══ Data shown
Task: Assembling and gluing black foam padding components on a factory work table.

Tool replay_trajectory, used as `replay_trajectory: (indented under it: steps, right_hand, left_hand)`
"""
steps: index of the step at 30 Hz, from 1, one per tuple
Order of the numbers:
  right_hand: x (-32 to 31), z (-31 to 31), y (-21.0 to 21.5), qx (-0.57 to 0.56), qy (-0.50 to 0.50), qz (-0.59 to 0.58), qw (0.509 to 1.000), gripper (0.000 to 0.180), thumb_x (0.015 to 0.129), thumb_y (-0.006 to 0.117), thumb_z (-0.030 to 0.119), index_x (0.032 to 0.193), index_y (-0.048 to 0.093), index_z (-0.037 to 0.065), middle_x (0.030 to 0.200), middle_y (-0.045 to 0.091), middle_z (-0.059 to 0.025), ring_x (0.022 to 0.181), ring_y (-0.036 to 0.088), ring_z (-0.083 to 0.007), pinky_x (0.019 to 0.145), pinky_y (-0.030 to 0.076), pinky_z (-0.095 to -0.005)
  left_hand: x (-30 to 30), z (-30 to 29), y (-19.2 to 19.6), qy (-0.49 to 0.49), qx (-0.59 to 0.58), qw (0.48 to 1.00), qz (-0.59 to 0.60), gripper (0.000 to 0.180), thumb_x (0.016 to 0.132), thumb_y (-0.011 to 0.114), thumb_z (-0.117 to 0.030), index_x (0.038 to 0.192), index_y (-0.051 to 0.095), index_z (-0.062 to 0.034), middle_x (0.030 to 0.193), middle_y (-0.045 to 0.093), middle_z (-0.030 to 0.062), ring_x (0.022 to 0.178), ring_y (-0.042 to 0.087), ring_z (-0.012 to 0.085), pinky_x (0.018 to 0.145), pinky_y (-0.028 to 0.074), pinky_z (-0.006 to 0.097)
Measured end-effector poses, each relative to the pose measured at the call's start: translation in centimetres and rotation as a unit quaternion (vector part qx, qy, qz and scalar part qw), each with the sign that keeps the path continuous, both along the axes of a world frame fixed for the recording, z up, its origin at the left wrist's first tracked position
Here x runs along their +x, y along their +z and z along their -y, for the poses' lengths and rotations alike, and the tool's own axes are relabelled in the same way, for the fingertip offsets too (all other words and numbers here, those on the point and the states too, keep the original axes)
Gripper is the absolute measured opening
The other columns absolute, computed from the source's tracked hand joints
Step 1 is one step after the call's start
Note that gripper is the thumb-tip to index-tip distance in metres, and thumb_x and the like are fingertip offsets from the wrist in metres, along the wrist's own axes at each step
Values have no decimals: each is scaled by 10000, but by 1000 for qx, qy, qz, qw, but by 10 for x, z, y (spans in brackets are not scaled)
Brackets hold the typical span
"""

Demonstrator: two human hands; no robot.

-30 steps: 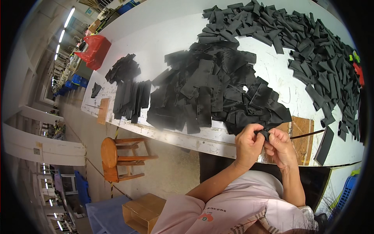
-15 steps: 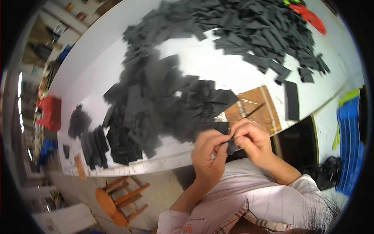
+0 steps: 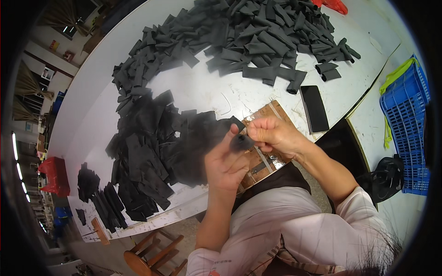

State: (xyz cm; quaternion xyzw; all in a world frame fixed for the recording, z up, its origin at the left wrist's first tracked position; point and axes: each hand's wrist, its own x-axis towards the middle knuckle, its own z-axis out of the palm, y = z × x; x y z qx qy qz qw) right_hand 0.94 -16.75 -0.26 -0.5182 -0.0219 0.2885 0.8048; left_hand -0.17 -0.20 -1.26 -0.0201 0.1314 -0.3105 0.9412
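Note:
Just above the near table edge, a small black fabric piece (image 3: 241, 143) is between my hands, blurred by motion. My right hand (image 3: 275, 136) pinches its right side between thumb and fingers. Behind and left of it is my left hand (image 3: 225, 164), its lower fingers curled and one digit pointing up along the piece. Under the hands lies a brown board (image 3: 266, 114) with clear tape across it, partly hidden by them. Flat, dark fabric pieces (image 3: 138, 154) are heaped left of my left hand. Farther back spreads a large pile of rolled dark grey fabric pieces (image 3: 264, 39).
A black phone (image 3: 315, 108) lies right of the board. On the right stands a blue plastic basket (image 3: 405, 124), with a black bag (image 3: 387, 177) beside it. A wooden stool (image 3: 152, 253) is below the table's left edge. A red bin (image 3: 55, 176) stands at far left.
My view has turned, so the piles and phone sit farther left. Both hands are higher over the board, the left more upright. The thin dark stick by my right hand no longer shows.

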Motion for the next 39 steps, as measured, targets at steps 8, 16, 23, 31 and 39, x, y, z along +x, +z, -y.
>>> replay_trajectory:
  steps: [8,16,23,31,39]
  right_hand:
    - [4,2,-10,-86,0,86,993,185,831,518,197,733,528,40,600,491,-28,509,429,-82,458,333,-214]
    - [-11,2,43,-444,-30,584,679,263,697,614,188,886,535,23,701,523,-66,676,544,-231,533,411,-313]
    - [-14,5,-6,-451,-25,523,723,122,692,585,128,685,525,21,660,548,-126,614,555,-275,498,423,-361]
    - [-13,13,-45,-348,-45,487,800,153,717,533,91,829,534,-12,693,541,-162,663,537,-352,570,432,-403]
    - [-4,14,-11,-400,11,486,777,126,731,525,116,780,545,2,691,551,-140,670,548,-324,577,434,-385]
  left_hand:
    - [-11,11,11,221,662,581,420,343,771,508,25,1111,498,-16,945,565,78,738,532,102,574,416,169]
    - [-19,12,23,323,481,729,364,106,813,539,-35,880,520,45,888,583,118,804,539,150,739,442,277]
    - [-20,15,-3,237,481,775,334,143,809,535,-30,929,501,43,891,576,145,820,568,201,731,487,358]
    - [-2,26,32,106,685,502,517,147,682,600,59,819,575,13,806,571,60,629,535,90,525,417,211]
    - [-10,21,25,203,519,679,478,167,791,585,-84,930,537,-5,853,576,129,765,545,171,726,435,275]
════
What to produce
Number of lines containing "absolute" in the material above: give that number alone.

Completed exercise
2